Re: [PATCH] arm64/numa: Add more vetting in numa_set_distance()

From: Anshuman Khandual
Date: Thu Nov 08 2018 - 09:20:41 EST




On 11/01/2018 04:57 PM, Will Deacon wrote:
> [ Nit: Please wrap your lines when replying -- I've done it for you here ]
>
> On Tue, Oct 30, 2018 at 08:16:21AM +0530, Anshuman Khandual wrote:
>> On 10/29/2018 08:14 PM, John Garry wrote:
>>>>>>> ÂI think we should either factor out the sanity check
>>>>>>>> into a core helper or make the core code robust to these funny configurations.
>>>>>>>
>>>>>>> OK, so to me it would make sense to factor out a sanity check into a core
>>>>>>> helper.
>>>>>>
>>>>>> That, or have the OF code perform the same validation that slit_valid() is
>>>>>> doing for ACPI. I'm just trying to avoid other architectures running into
>>>>>> this problem down the line.
>>>>>>
>>>>>
>>>>> Right, OF code should do this validation job if ACPI is doing it
>>>>> (especially since the DT bindings actually specify the distance
>>>>> rules), and not rely on the arch NUMA code to accept/reject
>>>>> numa_set_distance() combinations.
>>>>
>>>> I would say this particular condition checking still falls under arch NUMA init
>>>> code sanity check like other basic tests what numa_set_distance() currently does
>>>> already but it should not be a necessity for the OF driver to check these.
>>>
>>> The checks in the arch NUMA code mean that invalid inter-node distance
>>> combinations are ignored.
>>
>> Right and should not this new test (from != to && distance == LOCAL_DISTANCE) be
>> one of them as well ? numa_set_distance() updates the table or just throws some
>> warnings while skipping entries it deems invalid. It would be okay to have this
>> new check there in addition to others like this patch suggests.

I missed this response due to some problem in my mail client and re-iterated
some of the same points again on the V2 (https://lkml.org/lkml/2018/11/8/734).
My apologies for the same.

>
> If we're changing numa_set_distance(), I'd actually be inclined to do the
> opposite of what you're suggesting and move as much of this boilerplate
> checking into the core code. Perhaps we could add something like
> check_fw_numa_topology() and have both ACPI and OF call that so that the
> arch doesn't need to worry about malformed tables at all.

Right although I doubt that we could ever have a common check_fw_numa_topology()
check as the semantics for the table and individual entries there in for DT and
ACPI might be different.

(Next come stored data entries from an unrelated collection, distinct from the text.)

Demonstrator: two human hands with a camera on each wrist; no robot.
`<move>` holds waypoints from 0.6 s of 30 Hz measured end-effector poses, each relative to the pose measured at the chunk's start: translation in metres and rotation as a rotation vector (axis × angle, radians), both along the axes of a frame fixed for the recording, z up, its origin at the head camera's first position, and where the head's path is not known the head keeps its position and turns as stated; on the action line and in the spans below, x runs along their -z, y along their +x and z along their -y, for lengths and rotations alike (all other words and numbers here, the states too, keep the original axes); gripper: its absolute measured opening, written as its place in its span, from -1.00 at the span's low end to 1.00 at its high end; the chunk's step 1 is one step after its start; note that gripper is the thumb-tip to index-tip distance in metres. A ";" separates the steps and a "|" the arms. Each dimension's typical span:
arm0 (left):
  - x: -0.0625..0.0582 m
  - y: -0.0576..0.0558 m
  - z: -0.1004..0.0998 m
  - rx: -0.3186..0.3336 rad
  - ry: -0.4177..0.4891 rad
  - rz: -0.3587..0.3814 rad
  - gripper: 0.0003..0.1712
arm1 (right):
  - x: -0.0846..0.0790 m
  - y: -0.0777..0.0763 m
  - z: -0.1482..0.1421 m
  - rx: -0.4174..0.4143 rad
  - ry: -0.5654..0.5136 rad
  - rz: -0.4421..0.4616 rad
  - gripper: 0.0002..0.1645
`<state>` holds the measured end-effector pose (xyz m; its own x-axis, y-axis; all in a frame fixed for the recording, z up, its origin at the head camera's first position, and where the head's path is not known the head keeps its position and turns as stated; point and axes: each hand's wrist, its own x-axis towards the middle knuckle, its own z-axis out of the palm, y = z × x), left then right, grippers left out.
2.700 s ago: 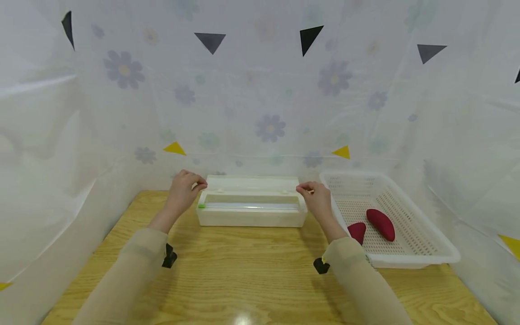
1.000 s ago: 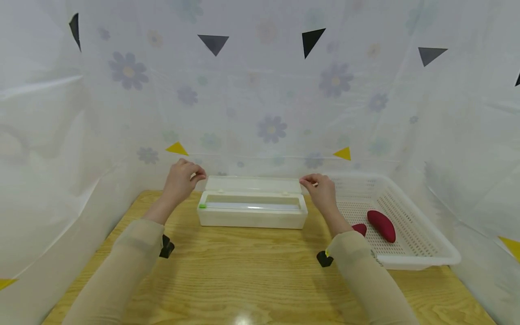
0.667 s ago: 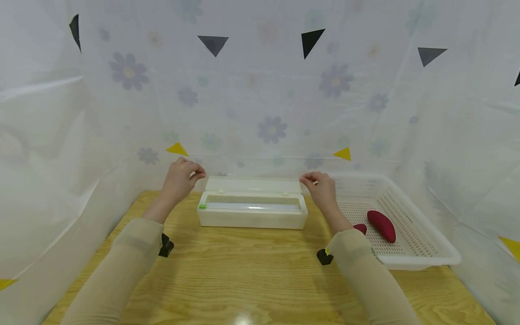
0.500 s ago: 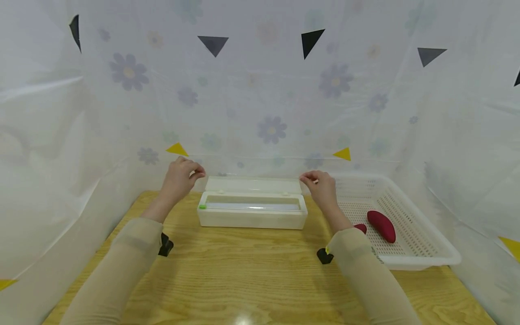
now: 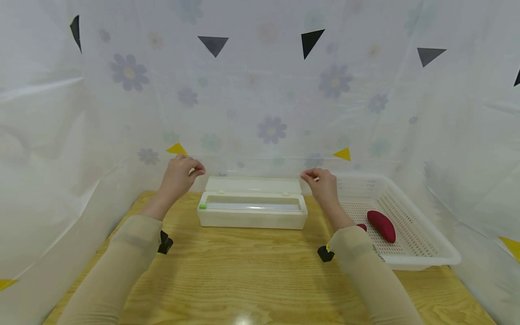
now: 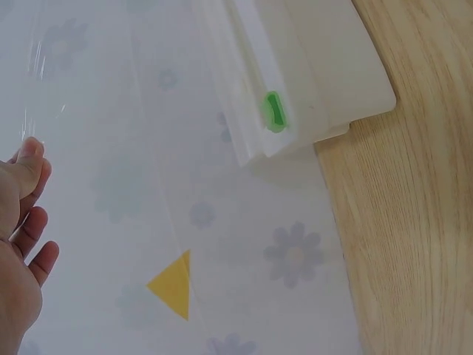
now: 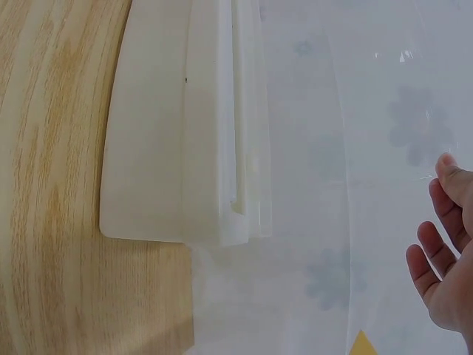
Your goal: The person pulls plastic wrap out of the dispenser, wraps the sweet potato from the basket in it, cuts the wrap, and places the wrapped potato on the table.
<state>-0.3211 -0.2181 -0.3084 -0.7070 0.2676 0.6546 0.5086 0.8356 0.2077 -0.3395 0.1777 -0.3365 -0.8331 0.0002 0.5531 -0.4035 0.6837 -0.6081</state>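
Note:
A white cling film dispenser (image 5: 252, 220) stands on the table, its lid (image 5: 252, 185) tipped back. A green slider (image 6: 274, 111) sits at the left end of its top. My left hand (image 5: 178, 175) is raised beyond the dispenser's left end, thumb and fingertips pinching a corner of clear cling film (image 6: 31, 122). Beyond the right end, my right hand (image 5: 322, 186) pinches the film's other side between thumb and index finger, its remaining fingers loosely bent in the right wrist view. The film is nearly invisible, showing mostly as glints between the hands.
A white perforated basket (image 5: 422, 261) stands on the right with a dark red, sweet-potato-shaped thing (image 5: 381, 226) in it. A second red piece (image 5: 361, 227) is mostly hidden by my right forearm. A flower-patterned sheet (image 5: 260, 90) hangs behind the wooden table (image 5: 243, 275).
Both hands have risen from lid level to above the dispenser, keeping their pinch on the film, and have spread slightly apart. In the last second they moved up only a little.

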 end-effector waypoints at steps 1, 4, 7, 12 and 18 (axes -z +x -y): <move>-0.001 0.000 0.000 0.002 0.002 -0.001 -0.92 | -0.001 0.000 0.000 0.001 -0.001 -0.004 -0.74; -0.002 -0.001 0.000 0.009 0.005 -0.003 -0.92 | -0.003 0.000 0.000 0.001 -0.003 -0.021 -0.76; -0.004 0.000 0.000 0.016 0.010 -0.005 -0.93 | -0.005 0.000 0.001 0.001 -0.012 -0.034 -0.78; -0.007 0.001 0.000 0.024 0.007 -0.012 -0.93 | -0.007 0.000 0.001 0.010 -0.020 -0.038 -0.78; -0.010 0.001 0.000 0.028 -0.010 -0.042 -0.94 | -0.012 0.001 0.002 0.009 -0.023 -0.039 -0.75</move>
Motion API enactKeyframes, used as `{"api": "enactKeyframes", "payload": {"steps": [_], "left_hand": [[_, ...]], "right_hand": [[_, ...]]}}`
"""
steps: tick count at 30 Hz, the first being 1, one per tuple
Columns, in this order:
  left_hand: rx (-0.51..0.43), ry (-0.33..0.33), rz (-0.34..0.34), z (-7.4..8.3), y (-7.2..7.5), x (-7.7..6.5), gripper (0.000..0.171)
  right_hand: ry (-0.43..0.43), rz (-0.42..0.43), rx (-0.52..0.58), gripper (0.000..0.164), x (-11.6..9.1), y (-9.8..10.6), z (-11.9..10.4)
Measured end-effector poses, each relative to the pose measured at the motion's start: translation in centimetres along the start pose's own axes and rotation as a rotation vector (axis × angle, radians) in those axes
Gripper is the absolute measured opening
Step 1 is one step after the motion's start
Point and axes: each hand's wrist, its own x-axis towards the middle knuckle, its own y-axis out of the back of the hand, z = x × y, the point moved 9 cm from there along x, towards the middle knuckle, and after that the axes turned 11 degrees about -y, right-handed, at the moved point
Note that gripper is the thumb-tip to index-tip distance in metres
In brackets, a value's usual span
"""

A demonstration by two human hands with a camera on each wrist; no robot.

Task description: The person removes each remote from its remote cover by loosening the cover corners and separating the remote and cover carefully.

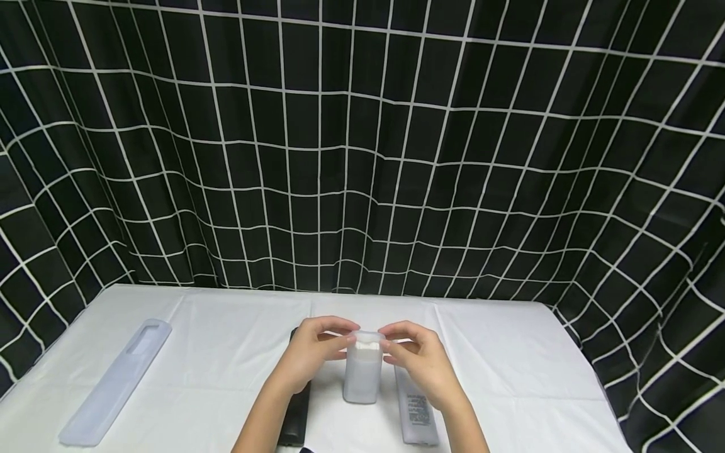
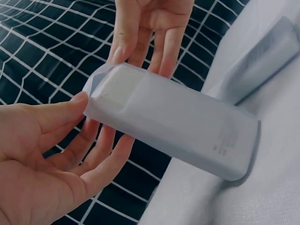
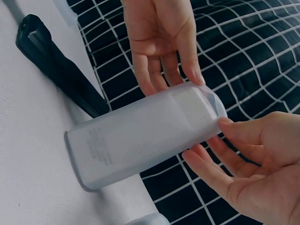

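A translucent, whitish remote-control cover (image 1: 362,380) stands upright on the table in the head view, its open rim at the top. Inside it sits a white remote control (image 2: 123,86), whose end shows below the rim. My left hand (image 1: 308,352) pinches the rim from the left, thumb on the near side and fingers behind. On the opposite side my right hand (image 1: 421,362) pinches the same rim in a like way. Small faint print marks the lower part of the cover in both wrist views.
A black remote control (image 1: 294,418) lies left of the cover, partly behind my left forearm. Right of it lies a translucent case (image 1: 416,409) with dark print. A long pale cover (image 1: 116,380) with a cutout lies far left on the white tablecloth (image 1: 226,340). Behind hangs a black gridded curtain (image 1: 362,157).
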Motion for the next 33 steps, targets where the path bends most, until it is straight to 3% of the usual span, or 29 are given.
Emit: {"api": "enactKeyframes", "payload": {"steps": [6,18,33], "left_hand": [[0.001,0.006,-0.034,-0.3,-0.2,0.2,0.023],[-0.002,0.001,-0.09,0.0,-0.4,0.0,0.024],[0.008,-0.01,-0.089,0.1,-0.4,0.0,0.022]], "right_hand": [[0.018,-0.057,-0.009,0.022,-0.1,0.0,0.0],[0.005,-0.136,0.075,0.024,0.5,0.0,0.7],[-0.033,-0.12,0.081,0.024,0.8,-0.1,1.1]]}}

But I agree what you are saying.

>
>>> However, if any entries in the table are invalid, then the whole table
>>> can be discarded as none of it can be believed, i.e. it's better to
>>> validate the table.
>>>
>>
>> Agreed. slit_valid() on the ACPI parsing is currently enforcing that before
>> acpi_numa_slit_init() which would call into numa_set_distance(). Hence arch
>> NUMA code numa_set_distance() never had the opportunity to do the sanity
>> checks as ACPI slit_valid() has completely invalidated the table.
>>
>> Unlike ACPI path, of_numa_parse_distance_map_v1() does not do any sanity
>> checks on the distance values parse from the "distance-matrix" property
>> and all the checks directly falls on numa_set_distance(). This needs to
>> be fixed in line with ACPI
>>
>> * If (to == from) ---> distance = LOCAL_DISTANCE
>> * If (to != from) ---> distance > LOCAL_DISTANCE
>>
>> At the same time its okay to just enhance numa_set_distance() test coverage
>> to include this new test. If we would have trusted firmware parsing all the
>> way, existing basic checks about node range, distance stuff should not have
>> been there in numa_set_distance(). Hence IMHO even if we fix the OF driver
>> part, we should include this new check there as well.
>
> I don't see what we gain by duplicating the check. In fact, it has a few
> downsides:
>
> (1) It confuses the semantics of the API, because it is no longer clear
> who "owns" the check
>
> (2) It duplicates code in each architecture
>
> (3) Some clever-cloggs will remove at least some of the duplication in
> future

Agreed, it has down sides.

>
> I'm not willing to accept the check in the arm64 code if we update the
> OF code.

Okay, we should remove them instead.

>
> I think the way forward here is for John to fix the crash he reported by
> adding the check to the OF code. If somebody wants to follow up with
> subsequent patches to move more of the checking out of the arch code, then
> we can review that as a separate series.

Okay. Anyways I had some other comments related to semantics checking at
the OF driver level but I can probably send them out as a separate patch
later. Once again it was my bad to miss this response in the first place.